Take a look at this alarming claim right at the beginning of
an article entitled “The Religious War against American Scholars of India”
recently published in Inside Higher Education:
Highly respected professors face intimidation, threats and
smear campaigns for deviating from the views of the Hindu right.
A cultural and religious war is raging in which Western
academics are the enemy.
...
And now at the K-12 level, the struggle over how Hinduism is
taught in California public schools has been renewed. A new online petition
that has received more than 23,000 signatures accuses a group of South Asian
studies faculty who proposed changes to social studies curriculum documents of
seeking “to erase India and Hinduism from California’s schools.” The Hindu
American Foundation has even launched a #DontEraseIndia campaign. At issue are
questions of whether it’s historically accurate to use the word “Hinduism” to
describe the religion of ancient India — the members of the faculty group argue
that it isn’t — and the faculty group’s suggestions that certain references to
“India” be replaced with “South Asia” or “Indian subcontinent.”
I am the main author of the online petition with over 23,000
signatures noted in the last paragraph. I am a professor and a writer. I have
taken a clear but civil, respectful, and reasonable stand against what I
believe is a systemic distortion in a part of the academy’s reading of Hindu
and Indian history. I have never thought of myself as a “cultural” or
“religious” “warrior,” nor do I condone intimidations, threats and smears. Nor
have I ever identified, however debatable that term might be, with the “Hindu
Right.”
And most importantly, the petition at hand (which is
independent of and preceded the Hindu American Foundation’s subsequent hashtag
campaign mentioned above) is hardly an empty “accusation.” The facts about the
sweeping and brazenly delusional (in some places) expurgations to the
California History Social Science Frameworks are a matter of public record.

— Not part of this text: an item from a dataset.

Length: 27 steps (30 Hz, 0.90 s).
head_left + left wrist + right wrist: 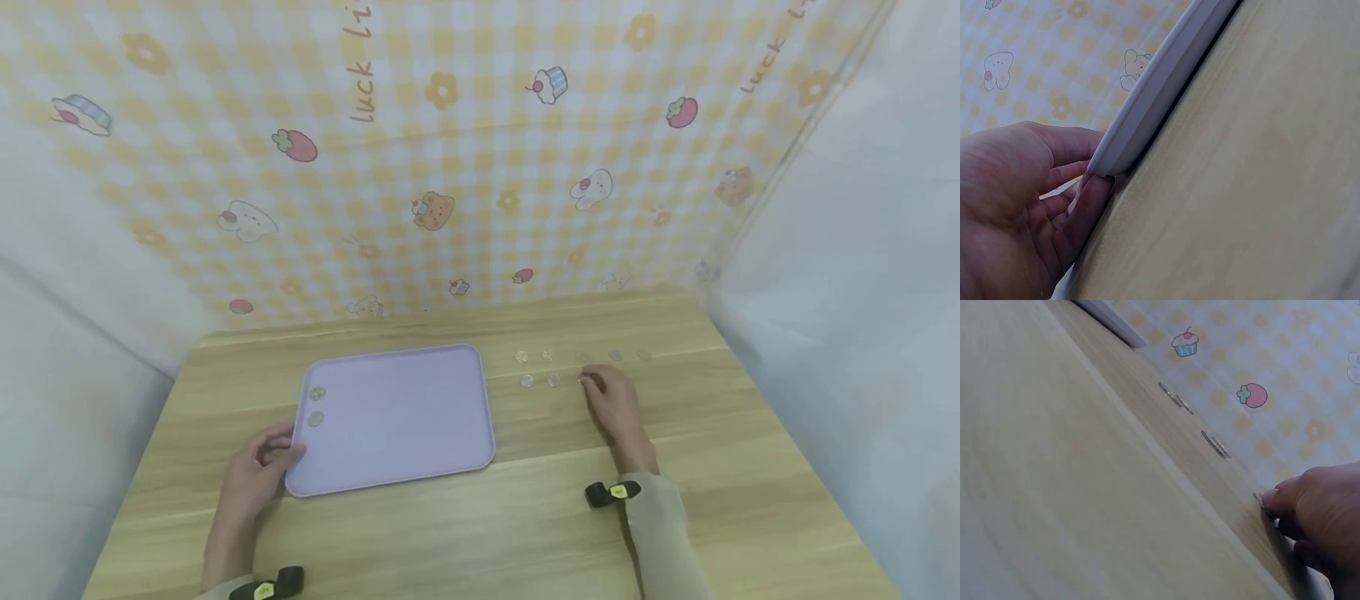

The
South Asian Studies faculty referred to here have clearly stated that they
recommend changing most references to India before 1947 to South Asia and
Hinduism to “ancient Indian religion” (read their November letter here). They
have modified the word “India” in key places in the curriculum so that
sentences such as the conquest by Central Asian tribes of “Northern Indian
states” now reads as a mere expansion of territory by them across the Indus
river into “Northern Indian plains.” They have deleted the word “India” from a
line about “India and the Muslim world” to subsume it with a phrase about the
“Islamic civilization stretching from the Mediterranean to the Indian Ocean.”
All of these facts are in plain view.
And yet, the Inside Higher Ed’s reporter chooses to smear by
association my campaign and the scholars supporting it by saying there’s a
religious and cultural war on scholars by the Hindu Right (I will note though
that I am acknowledged as the author of the petition, later, almost at the very
end of the article, and as a professor of Media and Asian studies, well after
my petition has been framed implicitly as one more part of this alleged Hindu
“religious war”).
Given the unfortunate framing of a position of academic
dissent against a wholesale denial of India’s existence in history books as a
“religious war,” I have to ask some specific questions. Is it a “religious war”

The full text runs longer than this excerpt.